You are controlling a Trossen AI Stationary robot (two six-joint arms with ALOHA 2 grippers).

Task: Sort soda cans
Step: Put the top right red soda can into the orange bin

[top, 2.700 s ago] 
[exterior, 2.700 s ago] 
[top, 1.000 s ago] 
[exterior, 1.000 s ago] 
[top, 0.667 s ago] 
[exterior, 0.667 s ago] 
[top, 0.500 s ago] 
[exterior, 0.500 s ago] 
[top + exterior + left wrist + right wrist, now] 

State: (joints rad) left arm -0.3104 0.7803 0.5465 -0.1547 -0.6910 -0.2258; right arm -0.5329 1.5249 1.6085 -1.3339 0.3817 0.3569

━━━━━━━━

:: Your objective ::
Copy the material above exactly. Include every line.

:: Exercise result ::
You are controlling a Trossen AI Stationary robot (two six-joint arms with ALOHA 2 grippers).

Task: Sort soda cans
Step: Put the top right red soda can into the orange bin

[top, 2.700 s ago] 
[exterior, 2.700 s ago] 
[top, 1.000 s ago] 
[exterior, 1.000 s ago] 
[top, 0.667 s ago] 
[exterior, 0.667 s ago] 
[top, 0.500 s ago] 
[exterior, 0.500 s ago] 
[top + exterior + left wrist + right wrist, now] 

State: (joints rad) left arm -0.3104 0.7803 0.5465 -0.1547 -0.6910 -0.2258; right arm -0.5329 1.5249 1.6085 -1.3339 0.3817 0.3569

The exercise asks for nothing further.